If I compile with -O3 -march=broadwell I get:

kernel(double*, double*, double*, double):
  vbroadcastsd ymm0, xmm0
  xor eax, eax
.L2:
  vmovupd ymm1, YMMWORD PTR [rsi+rax]
  vmulpd ymm1, ymm1, YMMWORD PTR [rdx+rax]
  vdivpd ymm1, ymm1, ymm0
  vaddpd ymm1, ymm1, YMMWORD PTR [rdi+rax]
  vmovupd YMMWORD PTR [rdi+rax], ymm1
  add rax, 32
  cmp rax, 4096
  jne .L2
  vzeroupper
  ret

So B is broadcast across the vector lanes out of the loop, but then the division happens in the loop.

If I add -ffast-math (meaning that the optimisations don't have to maintain IEEE compliance, which, amongst other things allows the compiler to make the substitution a/b => a*(1/b) then I get:

kernel(double*, double*, double*, double):
  vmovsd xmm1, QWORD PTR .LC0[rip]
  xor eax, eax
  vdivsd xmm1, xmm1, xmm0
  vbroadcastsd ymm1, xmm1
.L2:
  vmovupd ymm0, YMMWORD PTR [rsi+rax]
  vmulpd ymm0, ymm0, YMMWORD PTR [rdx+rax]
  vfmadd213pd ymm0, ymm1, YMMWORD PTR [rdi+rax]
  vmovupd YMMWORD PTR [rdi+rax], ymm0
  add rax, 32
  cmp rax, 4096
  jne .L2
  vzeroupper
  ret
.LC0:
  .long 0
  .long 1072693248

So we perform the division out of the loop, and inside it's turned into a multiplication.

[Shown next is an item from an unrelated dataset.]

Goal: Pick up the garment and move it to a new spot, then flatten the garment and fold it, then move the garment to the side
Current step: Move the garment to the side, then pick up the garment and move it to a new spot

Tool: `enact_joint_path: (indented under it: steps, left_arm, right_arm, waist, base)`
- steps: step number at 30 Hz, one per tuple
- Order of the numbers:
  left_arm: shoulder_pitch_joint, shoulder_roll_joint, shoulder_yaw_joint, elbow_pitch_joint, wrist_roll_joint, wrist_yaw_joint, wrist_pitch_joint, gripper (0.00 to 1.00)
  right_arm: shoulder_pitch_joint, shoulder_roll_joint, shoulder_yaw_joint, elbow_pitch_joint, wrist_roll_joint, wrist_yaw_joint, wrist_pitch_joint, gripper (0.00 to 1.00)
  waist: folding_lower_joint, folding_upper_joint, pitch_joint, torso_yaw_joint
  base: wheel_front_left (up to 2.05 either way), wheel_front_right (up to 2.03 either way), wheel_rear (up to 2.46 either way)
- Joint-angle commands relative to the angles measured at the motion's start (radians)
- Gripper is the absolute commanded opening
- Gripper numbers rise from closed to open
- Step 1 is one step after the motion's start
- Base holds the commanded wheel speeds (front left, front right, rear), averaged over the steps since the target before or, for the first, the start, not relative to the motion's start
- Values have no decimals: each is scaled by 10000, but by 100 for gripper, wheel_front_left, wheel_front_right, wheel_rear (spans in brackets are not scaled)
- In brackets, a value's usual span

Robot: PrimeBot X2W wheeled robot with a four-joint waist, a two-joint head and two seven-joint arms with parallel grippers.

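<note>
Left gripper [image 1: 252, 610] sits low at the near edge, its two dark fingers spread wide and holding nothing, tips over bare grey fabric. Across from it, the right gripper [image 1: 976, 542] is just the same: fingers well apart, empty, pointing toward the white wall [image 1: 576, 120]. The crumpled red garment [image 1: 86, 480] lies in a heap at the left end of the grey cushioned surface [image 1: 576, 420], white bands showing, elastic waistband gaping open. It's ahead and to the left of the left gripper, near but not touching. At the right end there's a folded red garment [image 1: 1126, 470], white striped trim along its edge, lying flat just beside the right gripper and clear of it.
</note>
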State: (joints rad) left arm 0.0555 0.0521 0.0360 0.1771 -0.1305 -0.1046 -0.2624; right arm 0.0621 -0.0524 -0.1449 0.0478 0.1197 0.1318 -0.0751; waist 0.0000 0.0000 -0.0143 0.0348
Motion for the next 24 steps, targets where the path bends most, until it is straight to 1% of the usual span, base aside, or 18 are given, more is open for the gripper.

If I manually replace / D => * (1/D) then I get

kernel(double*, double*, double*, double):
  vmovsd xmm1, QWORD PTR .LC0[rip]
  xor eax, eax
  vdivsd xmm1, xmm1, xmm0
  vbroadcastsd ymm1, xmm1
.L2:
  vmovupd ymm0, YMMWORD PTR [rsi+rax]
  vmulpd ymm0, ymm0, YMMWORD PTR [rdx+rax]
  vfmadd213pd ymm0, ymm1, YMMWORD PTR [rdi+rax]
  vmovupd YMMWORD PTR [rdi+rax], ymm0
  add rax, 32
  cmp rax, 4096
  jne .L2
  vzeroupper
  ret
.LC0:
  .long 0
  .long 1072693248

Which is as if I'd said -ffast-math.

We currently don't put -ffast-math in the compiler flags, which I think is a reasonable position.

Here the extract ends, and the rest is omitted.